Please work out how many lines below contain the word "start", and reply with only that number.

*** Supplied material Section Begins ***

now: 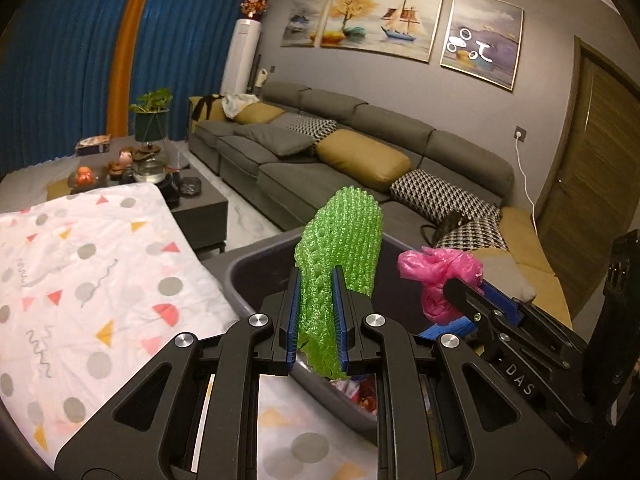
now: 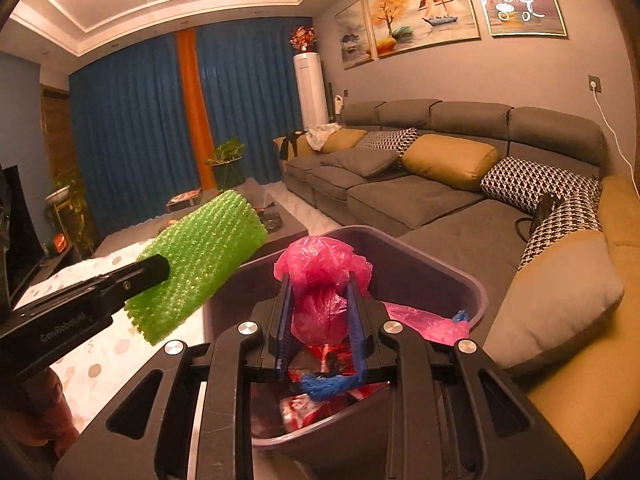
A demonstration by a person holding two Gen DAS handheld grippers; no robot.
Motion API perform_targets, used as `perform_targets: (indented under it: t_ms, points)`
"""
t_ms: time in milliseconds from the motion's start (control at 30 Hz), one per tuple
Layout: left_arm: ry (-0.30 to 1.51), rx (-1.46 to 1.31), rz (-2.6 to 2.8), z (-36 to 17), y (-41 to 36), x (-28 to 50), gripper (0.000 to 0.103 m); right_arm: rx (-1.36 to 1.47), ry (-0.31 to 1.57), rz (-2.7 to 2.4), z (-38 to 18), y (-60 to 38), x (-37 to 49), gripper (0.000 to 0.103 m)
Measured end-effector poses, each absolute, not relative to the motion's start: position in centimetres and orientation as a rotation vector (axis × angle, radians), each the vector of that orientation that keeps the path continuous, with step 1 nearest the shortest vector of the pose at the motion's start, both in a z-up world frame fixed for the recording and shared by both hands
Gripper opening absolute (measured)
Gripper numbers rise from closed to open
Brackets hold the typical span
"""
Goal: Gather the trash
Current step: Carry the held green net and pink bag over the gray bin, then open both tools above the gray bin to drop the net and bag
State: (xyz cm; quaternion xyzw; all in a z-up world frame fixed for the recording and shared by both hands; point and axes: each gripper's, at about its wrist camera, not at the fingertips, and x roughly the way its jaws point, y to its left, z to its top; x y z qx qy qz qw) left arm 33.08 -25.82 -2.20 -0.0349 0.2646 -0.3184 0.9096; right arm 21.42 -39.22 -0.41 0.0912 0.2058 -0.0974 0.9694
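Here, in a dimly lit living room, the left tool is pinching a green foam fruit net between its blue pads, the net standing upright above the near rim of a grey trash bin. The right tool is gripping a crumpled pink plastic bag directly over the open bin, its fingers closed narrowly around the bag's lower part. In the left wrist view, the pink plastic bag and the right tool are showing just to the right of the net, above the far side of the bin. In the right wrist view, the left tool is reaching in from the left edge, holding the green foam fruit net tilted over the bin's left rim. Red-and-white wrappers, another pink sheet and a scrap of blue string are lying inside the bin. A white patterned cloth is covering the desk to the left of the bin, and a grey sectional sofa with mustard and houndstooth cushions is running along the wall beyond, beneath three framed paintings.
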Motion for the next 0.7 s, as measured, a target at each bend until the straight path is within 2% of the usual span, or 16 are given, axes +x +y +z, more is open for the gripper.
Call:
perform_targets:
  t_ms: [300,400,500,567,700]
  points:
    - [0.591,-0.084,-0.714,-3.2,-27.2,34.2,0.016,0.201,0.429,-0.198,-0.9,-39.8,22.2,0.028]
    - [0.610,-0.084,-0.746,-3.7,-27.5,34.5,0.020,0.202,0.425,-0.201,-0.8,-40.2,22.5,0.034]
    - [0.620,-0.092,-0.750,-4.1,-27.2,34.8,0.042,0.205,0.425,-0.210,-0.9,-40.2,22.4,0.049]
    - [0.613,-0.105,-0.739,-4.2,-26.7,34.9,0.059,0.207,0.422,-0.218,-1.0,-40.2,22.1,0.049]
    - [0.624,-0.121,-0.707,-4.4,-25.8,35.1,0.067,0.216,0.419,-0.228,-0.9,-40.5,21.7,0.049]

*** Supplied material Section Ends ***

_Solution for this exercise_
2